SEVERAL PROMISING SIGNALS indicate public resistance to the Campbell
Liberal government’s massive attacks on social programs. On Oct. 16, over
800 trade unionists packed a hall near the provincial legislature in
Victoria, to tell the Liberals to back off their plans to cut thousands of
public sector jobs.

And on Sept. 30, more than 700 seniors, community activists, union members
and health care experts gathered in Burnaby to challenge the government’s
plans to cut Pharmacare benefits.

“I didn’t vote for this and I don’t know anyone who did,” Carlie Redwood,
of the Persons With AIDS Society told the Sept. 30 meeting. “I need
medication every day just to stay alive. I shouldn’t have to chose between
eating and buying the medication I need.”

Organized by the B.C. Health Coalition, the meeting occurred on the last
day of the government’s month-long review of Pharmacare. Only a handful of
organizations, including the pharmaceutical industry, were invited to
submit their views to the government.

Campbell and health minister Colin Hansen have both declared the Pharmacare
program fiscally unsustainable and suggested benefits could be reduced
through user fees, means testing, eliminating reference-based pricing,
delisting drugs or a combination of all four.

In fact, the B.C. Pharmacare system delivers per capita drug costs 20
percent below the national average and 40 percent below Ontario, UBC health
policy expert Dr. Bob Evans told the meeting. Study after study has
demonstrated that any shift of payment from public. Pharmacare to private
fees means those who need drugs won’t get them and overall costs will rise,
Evans said.

The province’s largest seniors organization had to demand an invitation to
submit its views and then was ordered to reply in less than three weeks,
said Rudy Lawrence, president of the Council of Senior Citizens’
Organizations. “That’s garbage. As an accountant I have a lot of problems
with a government that gets into power and cuts taxes, then says, ‘Gee, we
don’t have enough for essential services like health.’“

“We’re being told that the one way Pharmacare costs can be reduced is to
target seniors, women and single moms who are on income assistance,” Caryn
Duncan, of the Vancouver Women’s Health Collective, told the meeting. Yet
studies have shown that such cuts actually drive up costs and illness. “It
does not save lives, it costs lives and money.”

Dr. Margaret MacGregor, of the Mid-Main Health Clinic, predicted that
hospitalizations for heart failure will increase if access to heart
medication is reduced through user fees. “Patients will be more likely to
be hospitalized, face institutionalization in nursing homes and more likely
to die as a result of chronic conditions that are poorly controlled.”
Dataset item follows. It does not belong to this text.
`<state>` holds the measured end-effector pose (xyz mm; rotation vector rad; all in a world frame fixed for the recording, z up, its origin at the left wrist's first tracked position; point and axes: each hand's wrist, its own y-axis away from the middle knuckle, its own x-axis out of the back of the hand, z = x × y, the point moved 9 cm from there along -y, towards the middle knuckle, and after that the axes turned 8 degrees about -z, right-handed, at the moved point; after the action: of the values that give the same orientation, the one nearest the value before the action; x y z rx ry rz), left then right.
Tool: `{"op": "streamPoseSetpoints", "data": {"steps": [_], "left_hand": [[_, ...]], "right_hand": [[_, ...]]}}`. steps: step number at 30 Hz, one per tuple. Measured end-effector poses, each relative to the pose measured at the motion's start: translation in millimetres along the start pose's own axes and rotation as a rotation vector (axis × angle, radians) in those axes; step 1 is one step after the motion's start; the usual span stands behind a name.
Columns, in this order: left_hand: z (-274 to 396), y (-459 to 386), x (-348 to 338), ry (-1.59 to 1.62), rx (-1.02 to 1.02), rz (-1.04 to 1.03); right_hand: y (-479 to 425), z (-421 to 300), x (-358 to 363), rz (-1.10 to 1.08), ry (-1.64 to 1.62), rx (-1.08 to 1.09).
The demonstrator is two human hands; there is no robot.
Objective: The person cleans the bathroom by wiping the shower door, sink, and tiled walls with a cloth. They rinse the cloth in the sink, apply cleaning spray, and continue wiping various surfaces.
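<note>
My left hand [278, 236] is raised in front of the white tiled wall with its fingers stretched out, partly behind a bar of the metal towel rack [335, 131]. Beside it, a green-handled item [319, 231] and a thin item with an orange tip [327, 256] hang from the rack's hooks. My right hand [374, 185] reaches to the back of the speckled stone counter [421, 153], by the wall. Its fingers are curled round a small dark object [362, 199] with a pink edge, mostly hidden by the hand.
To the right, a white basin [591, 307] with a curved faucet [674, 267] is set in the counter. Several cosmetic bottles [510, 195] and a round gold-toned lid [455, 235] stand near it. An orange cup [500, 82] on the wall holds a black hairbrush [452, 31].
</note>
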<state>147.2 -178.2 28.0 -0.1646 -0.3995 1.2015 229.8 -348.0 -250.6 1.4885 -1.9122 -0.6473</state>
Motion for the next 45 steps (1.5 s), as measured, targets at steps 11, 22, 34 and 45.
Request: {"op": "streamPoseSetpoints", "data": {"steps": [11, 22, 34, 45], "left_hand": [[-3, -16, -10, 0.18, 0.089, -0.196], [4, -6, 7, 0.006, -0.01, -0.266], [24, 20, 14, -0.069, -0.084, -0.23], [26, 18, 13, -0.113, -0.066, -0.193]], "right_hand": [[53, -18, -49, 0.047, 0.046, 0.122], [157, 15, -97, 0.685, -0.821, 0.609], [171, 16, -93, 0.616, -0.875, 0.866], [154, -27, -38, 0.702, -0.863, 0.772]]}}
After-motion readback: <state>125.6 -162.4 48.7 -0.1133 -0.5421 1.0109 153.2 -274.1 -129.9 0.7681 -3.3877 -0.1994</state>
Hundreds at the meeting signed a petition calling on Victoria to extend the
consultation deadline to March 31, 2002; to strengthen the current
reference-based drug program and to work with Ottawa for a national
Pharmacare program. Copies of the petition are available from the BC
Federation of Labour, tel. 604-430-1421.

************************

6) MAC-PAP MOMUMENT CEREMONY IN OTTAWA

ABOUT 300 PEOPLE attended the unveiling ceremony on October 20 for the
Monument to the Mackenzie-Papineau Battalion and the Canadian Volunteers of
the International Brigades in Spain (1936-1939), near the Rideau River in
Ottawa.

Jules Paivio, president of the Association of Veterans and Friends of the
Mac-Paps, and Gov.-Gen. Adrienne Clarkson honoured the idealism of the
veterans, of whom about a dozen survive.

The five-metre figure is mounted on a concrete pedestal bearing a memorial
plaque which reads, “From 1936 to 1939, 1,546 Canadians left families, jobs
and country to help the Spanish people defend democracy against the rise of
fascism.

“As part of the legendary International Brigades, a world-wide volunteer
force from fifty-three countries, the Canadians were organized into the
Mackenzie-Papineau Battalion. It was named after the leaders of the 1837
rebellions against injustice in Upper and Lower Canada. Despite suffering
heavy losses, may of the survivors went on to continue the fight by serving
in the Canadian armed forces in WWII.

“In their Promethean struggle for liberty, democracy and social justice,
the Mac-Paps fought courageously for their ideals without thought of reward
or fame.

“This monument was made possible by the generous donations of the Canadian
people through the Association of Veterans and Friends of the
Mackenzie-Papineau Battalion.”

Near the figure is a semi-circle wall containing panels on which the names
of 1,546 volunteers have been inscribed. Along the top of the wall is an
excerpt from the speech given by Dolores Ibarruri - La Pasionaria - to the
assembled Brigadistas in Barcelona in 1938 as the brigades were disbanded:

“You can go proudly. You are history. You are legend. You are the heroic
example of democracy, solidarity and universality. We shall not forget you,
and when the olive tree of peace puts forth its leaves again ... come back!
And all of you will find the love and gratitude of the whole Spanish people
who, now and in the future, will cry out with all their hearts: Long live
the heroes of the International Brigades...”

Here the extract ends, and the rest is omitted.